2012-02-07 Thread Marti Raudsepp
Hi list,

Andrew Dunstan reported an awkward-seeming case on IRC where shifting
around a concatenation expression in a view made the planner choose a
good or a bad execution plan.

Simplified, it boils down to this:

db=# create table foo(i int);
db=# explain verbose select i from (select i, i::text || 'x' as asd
from foo) as subq;
Seq Scan on public.foo  (cost=0.00..34.00 rows=2400 width=4)
  Output: foo.i

db=# explain verbose select i from (select i, i || 'x'::text as asd
from foo) as subq;
Subquery Scan on subq  (cost=0.00..76.00 rows=2400 width=4)
  Output: subq.i
  -  Seq Scan on public.foo  (cost=0.00..52.00 rows=2400 width=4)
Output: foo.i, ((foo.i)::text || 'x'::text)

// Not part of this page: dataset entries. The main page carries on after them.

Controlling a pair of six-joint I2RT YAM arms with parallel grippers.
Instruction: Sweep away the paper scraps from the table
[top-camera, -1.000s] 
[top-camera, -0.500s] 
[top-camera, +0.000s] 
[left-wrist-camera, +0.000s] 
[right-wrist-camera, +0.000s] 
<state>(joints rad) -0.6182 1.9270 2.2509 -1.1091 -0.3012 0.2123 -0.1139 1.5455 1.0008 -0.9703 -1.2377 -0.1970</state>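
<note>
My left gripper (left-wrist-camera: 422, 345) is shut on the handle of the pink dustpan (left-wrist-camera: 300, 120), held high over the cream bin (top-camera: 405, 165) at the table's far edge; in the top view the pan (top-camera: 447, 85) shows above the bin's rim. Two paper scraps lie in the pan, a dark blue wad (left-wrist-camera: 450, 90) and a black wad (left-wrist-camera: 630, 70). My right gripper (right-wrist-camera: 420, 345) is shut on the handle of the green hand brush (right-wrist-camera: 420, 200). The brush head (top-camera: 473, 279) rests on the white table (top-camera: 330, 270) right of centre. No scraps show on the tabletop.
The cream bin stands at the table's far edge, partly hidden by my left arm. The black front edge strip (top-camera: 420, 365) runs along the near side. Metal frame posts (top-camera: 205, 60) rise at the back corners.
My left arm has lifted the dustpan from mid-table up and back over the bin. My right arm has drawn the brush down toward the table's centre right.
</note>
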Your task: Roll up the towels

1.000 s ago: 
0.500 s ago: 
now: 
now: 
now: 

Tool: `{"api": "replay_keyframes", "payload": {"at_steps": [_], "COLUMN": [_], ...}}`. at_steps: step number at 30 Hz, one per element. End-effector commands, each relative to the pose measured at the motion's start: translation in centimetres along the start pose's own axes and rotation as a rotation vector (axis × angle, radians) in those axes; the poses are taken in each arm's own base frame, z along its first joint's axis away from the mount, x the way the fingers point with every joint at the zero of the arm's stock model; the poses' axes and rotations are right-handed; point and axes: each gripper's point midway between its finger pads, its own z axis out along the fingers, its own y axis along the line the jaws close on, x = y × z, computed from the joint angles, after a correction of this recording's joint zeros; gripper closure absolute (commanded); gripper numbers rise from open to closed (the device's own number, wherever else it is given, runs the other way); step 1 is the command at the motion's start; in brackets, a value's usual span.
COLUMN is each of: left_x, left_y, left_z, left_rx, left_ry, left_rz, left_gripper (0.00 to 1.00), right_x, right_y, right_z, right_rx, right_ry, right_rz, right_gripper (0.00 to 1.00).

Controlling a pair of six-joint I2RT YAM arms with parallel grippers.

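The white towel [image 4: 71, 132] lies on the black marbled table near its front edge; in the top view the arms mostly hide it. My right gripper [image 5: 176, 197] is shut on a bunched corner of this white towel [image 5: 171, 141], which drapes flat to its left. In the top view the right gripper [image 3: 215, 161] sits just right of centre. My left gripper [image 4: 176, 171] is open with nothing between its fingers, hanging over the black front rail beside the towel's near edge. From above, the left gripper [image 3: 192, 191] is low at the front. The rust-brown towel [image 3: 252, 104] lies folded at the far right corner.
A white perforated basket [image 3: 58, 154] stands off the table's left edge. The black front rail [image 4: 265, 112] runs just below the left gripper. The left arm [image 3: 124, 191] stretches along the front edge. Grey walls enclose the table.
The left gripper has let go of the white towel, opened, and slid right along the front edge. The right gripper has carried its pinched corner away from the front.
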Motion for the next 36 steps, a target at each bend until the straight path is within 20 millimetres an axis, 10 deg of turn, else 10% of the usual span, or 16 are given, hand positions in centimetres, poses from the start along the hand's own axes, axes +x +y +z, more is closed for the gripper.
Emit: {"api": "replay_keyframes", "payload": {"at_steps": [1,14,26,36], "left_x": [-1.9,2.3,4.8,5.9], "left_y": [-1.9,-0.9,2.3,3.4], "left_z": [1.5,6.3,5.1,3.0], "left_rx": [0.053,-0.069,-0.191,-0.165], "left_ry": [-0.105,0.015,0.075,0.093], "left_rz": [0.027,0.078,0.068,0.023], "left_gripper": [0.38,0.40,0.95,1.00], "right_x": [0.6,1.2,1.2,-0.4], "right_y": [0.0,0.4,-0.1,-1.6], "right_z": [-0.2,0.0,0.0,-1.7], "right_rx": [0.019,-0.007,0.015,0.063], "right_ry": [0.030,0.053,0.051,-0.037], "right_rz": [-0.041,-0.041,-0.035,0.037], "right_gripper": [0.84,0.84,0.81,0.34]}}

Case #1 uses the normal textcat(text, text) operator by automatically
coercing 'x' as text.
However, case #2 uses the anytextcat(anynonarray, text), which is
marked as volatile thus acts as an optimization barrier. Later, the
anytextcat SQL function is inlined and the EXPLAIN VERBOSE output has
no trace of what happened.

Is this something we can, or want, to fix?

One way would be doing preprocess_expression() before
pull_up_subqueries() so function inlining happens earlier, but I can't
imagine what unintended consequences that might have.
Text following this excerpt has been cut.